According to Feuling, Carson City is watching its ADE counts as 2021 closes, and these figures still wane from last year’s numbers. Carson City, still in hold harmless status, was able to use its prior year’s enrollment data in June of 7,606.1 but adjusted its count this month to 7,703.8.
Feuling said one advantage that might have worked to Carson City’s advantage this year was an adjustment made through SB458 this year, which extends the NDE’s requirement for districts that experience any drops in enrollment from one year to another beyond 5% to a two-year lookback.
“I don’t know if this was a reflection with COVID, but the two-year lookback is looking back not only to 2020-21 but to the 2019-20 school year,” he said.
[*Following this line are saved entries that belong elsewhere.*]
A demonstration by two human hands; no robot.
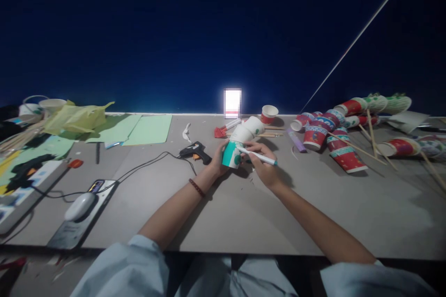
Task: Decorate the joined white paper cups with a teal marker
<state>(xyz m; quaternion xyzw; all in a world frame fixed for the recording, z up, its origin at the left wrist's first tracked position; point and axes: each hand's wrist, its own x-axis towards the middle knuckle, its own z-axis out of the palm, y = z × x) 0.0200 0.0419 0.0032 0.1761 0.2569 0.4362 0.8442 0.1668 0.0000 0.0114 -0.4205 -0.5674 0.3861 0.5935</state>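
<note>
My left hand [218,160] is wrapped round the lower end of a chain of joined paper cups [240,137]. The chain slants up and away to the right, white with green spots, and its nearest cup carries a broad green patch. In my right hand [266,167] is a white marker pen [259,156] with a blue-green end. Its tip points at the nearest cup; I cannot tell whether it touches. Just left of my left hand lies a black glue gun [195,151] with an orange trigger.
Joined red patterned cups [315,132] with wooden sticks lie at the right. A red-and-white cup [269,113] stands behind my hands. At the left are green paper sheets [148,130], a yellow plastic bag [76,118], a phone [75,222] under a white case, and a power strip [38,185].
</note>
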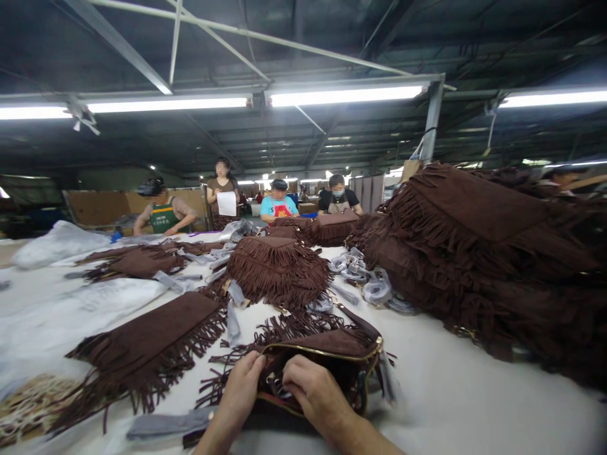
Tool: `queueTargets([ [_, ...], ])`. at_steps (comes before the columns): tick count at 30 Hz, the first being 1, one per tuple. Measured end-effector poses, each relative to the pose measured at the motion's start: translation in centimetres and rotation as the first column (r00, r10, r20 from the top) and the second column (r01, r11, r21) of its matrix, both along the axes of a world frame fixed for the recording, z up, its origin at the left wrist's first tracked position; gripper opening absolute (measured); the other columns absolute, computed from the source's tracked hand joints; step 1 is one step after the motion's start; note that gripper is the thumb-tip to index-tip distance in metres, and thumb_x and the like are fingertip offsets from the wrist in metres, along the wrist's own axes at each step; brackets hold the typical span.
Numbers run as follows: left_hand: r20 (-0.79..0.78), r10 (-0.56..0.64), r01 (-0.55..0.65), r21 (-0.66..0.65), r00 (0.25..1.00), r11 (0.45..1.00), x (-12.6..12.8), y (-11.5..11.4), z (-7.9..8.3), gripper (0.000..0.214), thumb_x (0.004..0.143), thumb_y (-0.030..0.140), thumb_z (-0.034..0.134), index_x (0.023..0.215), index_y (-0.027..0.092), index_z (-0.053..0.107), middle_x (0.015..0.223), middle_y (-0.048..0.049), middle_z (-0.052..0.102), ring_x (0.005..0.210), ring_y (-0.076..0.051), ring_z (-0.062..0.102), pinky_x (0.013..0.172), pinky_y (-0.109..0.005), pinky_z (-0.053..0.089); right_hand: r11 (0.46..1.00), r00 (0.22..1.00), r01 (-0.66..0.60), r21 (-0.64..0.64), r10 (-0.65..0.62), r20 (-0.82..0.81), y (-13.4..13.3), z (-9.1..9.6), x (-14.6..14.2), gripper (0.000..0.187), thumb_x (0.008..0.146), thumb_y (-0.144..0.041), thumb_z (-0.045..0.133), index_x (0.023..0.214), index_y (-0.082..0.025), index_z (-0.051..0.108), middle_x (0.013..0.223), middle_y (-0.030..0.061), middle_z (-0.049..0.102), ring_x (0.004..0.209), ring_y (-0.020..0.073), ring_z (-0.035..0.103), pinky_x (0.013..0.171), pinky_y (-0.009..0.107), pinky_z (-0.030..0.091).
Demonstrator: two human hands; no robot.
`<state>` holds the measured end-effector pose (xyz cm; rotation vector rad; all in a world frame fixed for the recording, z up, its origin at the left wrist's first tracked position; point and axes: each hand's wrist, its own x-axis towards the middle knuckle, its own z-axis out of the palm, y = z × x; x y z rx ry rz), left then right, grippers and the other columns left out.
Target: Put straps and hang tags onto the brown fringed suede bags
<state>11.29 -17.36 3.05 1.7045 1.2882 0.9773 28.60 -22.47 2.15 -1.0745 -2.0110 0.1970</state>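
A dark brown fringed handbag (327, 344) lies in front of me with its gold zip pulled wide apart. My left hand (244, 382) pinches the rim at the left end of the opening. Inside the mouth, my right hand (313, 385) has its fingers curled together; what they hold is hidden. A small metal clasp (272, 379) shows in the opening between my hands. The bag's strap (358, 321) curves over its far right side. By my left wrist lies a strap end in grey wrapping (165, 424).
A tall pile of brown fringed bags (474, 253) fills the right side. More fringed bags (152, 341) lie left and ahead, among wrapped straps (377, 287) and plastic bags (61, 243). Several people are across the white table (450, 404); one holds a paper (226, 203).
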Motion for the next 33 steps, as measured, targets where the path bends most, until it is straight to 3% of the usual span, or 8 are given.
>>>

With an enrollment decrease of 5.07%, CCSD has had about 7,600 students for its average daily enrollment, which is helping to stabilize the district’s revenue for the current school year, Feuling said. This provides good news now, but looking ahead to next year, this two-year lookback goes away, and these revenues are removed, he said. At a weighted enrollment of 7,286, this would result in a $3 million loss in revenue for the 2022-23 school year.
Meanwhile, three separate PCFP accounts for English Learner (206), Gifted and Talented Education (207) and At-Risk (208) have been created to move expenditures from the district’s general fund to these accounts and will be budgeted annually, Feuling said. A bond fund (360) from CCSD’s October bond sale also will help fund the remaining balance for the construction of Eagle Valley Middle School’s expansion project.
Overall, Feuling said December’s budget had been amended to reflect the changes with the 7,703.8 ADE count, with per-pupil support at $7,763. General fund revenues between June and December went down from $72.7 million to $71 million, signifying the $1.7 million drop.
The board approved the budget in a unanimous vote 7-0.